From top to bottom, write out the listing exactly and skip every picture.

-- Available data --
______

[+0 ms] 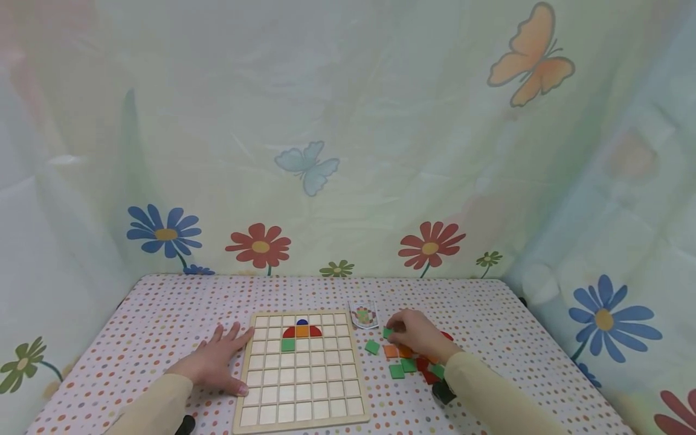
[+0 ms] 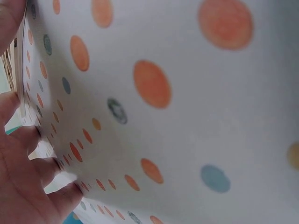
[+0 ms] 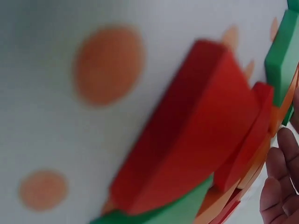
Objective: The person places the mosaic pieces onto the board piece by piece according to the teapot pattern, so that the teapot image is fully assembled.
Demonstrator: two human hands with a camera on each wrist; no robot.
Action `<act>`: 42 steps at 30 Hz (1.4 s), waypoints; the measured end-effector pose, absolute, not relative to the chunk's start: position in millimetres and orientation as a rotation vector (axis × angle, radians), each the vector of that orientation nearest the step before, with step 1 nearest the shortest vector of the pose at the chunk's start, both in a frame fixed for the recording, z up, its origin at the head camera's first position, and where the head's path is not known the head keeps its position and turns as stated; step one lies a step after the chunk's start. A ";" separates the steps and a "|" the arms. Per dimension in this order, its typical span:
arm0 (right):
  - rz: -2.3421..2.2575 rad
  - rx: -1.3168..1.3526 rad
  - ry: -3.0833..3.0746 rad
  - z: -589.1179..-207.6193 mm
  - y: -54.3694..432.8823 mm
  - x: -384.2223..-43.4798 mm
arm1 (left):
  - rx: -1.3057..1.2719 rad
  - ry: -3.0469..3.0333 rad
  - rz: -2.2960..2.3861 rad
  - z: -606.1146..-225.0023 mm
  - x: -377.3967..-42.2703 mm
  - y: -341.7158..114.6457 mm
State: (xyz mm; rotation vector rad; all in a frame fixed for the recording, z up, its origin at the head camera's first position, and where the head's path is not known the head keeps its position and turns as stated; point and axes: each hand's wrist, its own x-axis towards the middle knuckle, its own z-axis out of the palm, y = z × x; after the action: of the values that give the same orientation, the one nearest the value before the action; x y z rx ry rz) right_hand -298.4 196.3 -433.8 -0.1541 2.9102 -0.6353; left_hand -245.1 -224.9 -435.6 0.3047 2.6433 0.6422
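A square wooden grid board (image 1: 302, 394) lies flat on the table. Near its far edge, its cells hold a blue round piece (image 1: 302, 322), an orange square (image 1: 302, 331), red curved pieces (image 1: 315, 331) either side, and a green square (image 1: 288, 344). My left hand (image 1: 214, 359) is spread at the board's left side, thumb and index finger touching the frame; in the left wrist view its fingers (image 2: 28, 172) are extended. Right of the board, my right hand (image 1: 415, 335) pinches a green square tile (image 1: 387, 333) at its fingertips, above loose pieces.
Loose green (image 1: 397, 371), orange (image 1: 391, 351) and red (image 1: 431, 377) pieces lie under and around my right hand, some overlapping. A lone green tile (image 1: 372, 347) sits nearer the board. A small patterned card (image 1: 363, 315) stands by the board's far right corner. Floral cloth (image 1: 348, 151) hangs behind.
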 end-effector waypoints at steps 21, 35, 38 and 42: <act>-0.658 -0.096 2.912 -430.5 202.4 -296.8 | 0.329 2.640 0.639 -432.2 -243.2 -225.4; -0.748 -0.487 2.890 -410.9 148.8 -292.5 | 0.326 2.624 0.653 -439.6 -247.4 -230.8; -0.763 -0.599 2.851 -411.5 130.0 -292.7 | 0.331 2.646 0.652 -434.3 -244.1 -227.1; -0.733 -0.687 2.820 -415.3 106.0 -293.1 | 0.326 2.661 0.642 -431.5 -241.4 -224.0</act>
State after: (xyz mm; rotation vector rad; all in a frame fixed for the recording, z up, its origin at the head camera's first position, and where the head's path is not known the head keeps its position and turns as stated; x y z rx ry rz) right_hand -293.1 106.0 -415.3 -0.6874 2.8201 -0.7331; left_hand -241.4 -224.0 -431.5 0.3255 2.6612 0.6421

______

-- Problem solution --
[+0 ms] 
[+0 ms] 
[+0 ms] 
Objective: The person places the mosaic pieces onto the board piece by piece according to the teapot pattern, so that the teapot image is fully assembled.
Demonstrator: two human hands with a camera on each wrist; no robot.
Action `<act>`: 42 steps at 30 Hz (1.4 s), waypoints; the measured end-effector pose, absolute, not relative to the chunk's start: position in millimetres and orientation as a rotation vector (axis × angle, radians), each the vector of that orientation nearest the step before, with step 1 nearest the shortest vector of the pose at the chunk's start, both in a frame fixed for the recording, z up, its origin at the head camera's first position, and where the head's path is not known the head keeps its position and turns as stated; step one lies a step after the chunk's start. A ";" separates the steps and a "|" the arms. Per dimension in this order, its typical span:
arm0 (right):
  - rz: -2.3421..2.2575 rad
  - rx: -1.3168..1.3526 rad
  - ry: -3.0833..3.0746 rad
  - z: -589.1179..-207.6193 mm
  - y: -54.3694..432.8823 mm
  - x: -384.2223..-43.4798 mm
arm1 (left):
  - rx: -1.3057..1.2719 rad
  - ry: -3.0469..3.0333 rad
  - rz: -2.2960..2.3861 rad
  - z: -606.1146..-225.0023 mm
  - x: -377.3967..-42.2703 mm
  - y: -341.7158..114.6457 mm
State: (xyz mm; rotation vector rad; all in a frame fixed for the recording, z up, its origin at the head camera's first position, and where the head's path is not known the head keeps its position and turns as stated; point and axes: each hand's wrist, its own x-axis towards the middle knuckle, its own z-axis out of the palm, y = z × x; after the action: of the values that give the same orientation, the one nearest the value before the action; x y z rx ry rz) right_hand -298.4 196.3 -433.8 -0.1541 2.9102 -0.6353; left_hand -245.1 -224.9 -435.6 0.3047 2.6433 0.6422
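A square wooden grid board (image 1: 302, 394) lies flat on the table. Near its far edge, its cells hold a blue round piece (image 1: 302, 322), an orange square (image 1: 302, 331), red curved pieces (image 1: 315, 331) either side, and a green square (image 1: 288, 344). My left hand (image 1: 214, 359) is spread at the board's left side, thumb and index finger touching the frame; in the left wrist view its fingers (image 2: 28, 172) are extended. Right of the board, my right hand (image 1: 415, 335) pinches a green square tile (image 1: 387, 333) at its fingertips, above loose pieces.
Loose green (image 1: 397, 371), orange (image 1: 391, 351) and red (image 1: 431, 377) pieces lie under and around my right hand, some overlapping. A lone green tile (image 1: 372, 347) sits nearer the board. A small patterned card (image 1: 363, 315) stands by the board's far right corner. Floral cloth (image 1: 348, 151) hangs behind.
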 end-effector waypoints at steps 21, 35, 38 and 42: <act>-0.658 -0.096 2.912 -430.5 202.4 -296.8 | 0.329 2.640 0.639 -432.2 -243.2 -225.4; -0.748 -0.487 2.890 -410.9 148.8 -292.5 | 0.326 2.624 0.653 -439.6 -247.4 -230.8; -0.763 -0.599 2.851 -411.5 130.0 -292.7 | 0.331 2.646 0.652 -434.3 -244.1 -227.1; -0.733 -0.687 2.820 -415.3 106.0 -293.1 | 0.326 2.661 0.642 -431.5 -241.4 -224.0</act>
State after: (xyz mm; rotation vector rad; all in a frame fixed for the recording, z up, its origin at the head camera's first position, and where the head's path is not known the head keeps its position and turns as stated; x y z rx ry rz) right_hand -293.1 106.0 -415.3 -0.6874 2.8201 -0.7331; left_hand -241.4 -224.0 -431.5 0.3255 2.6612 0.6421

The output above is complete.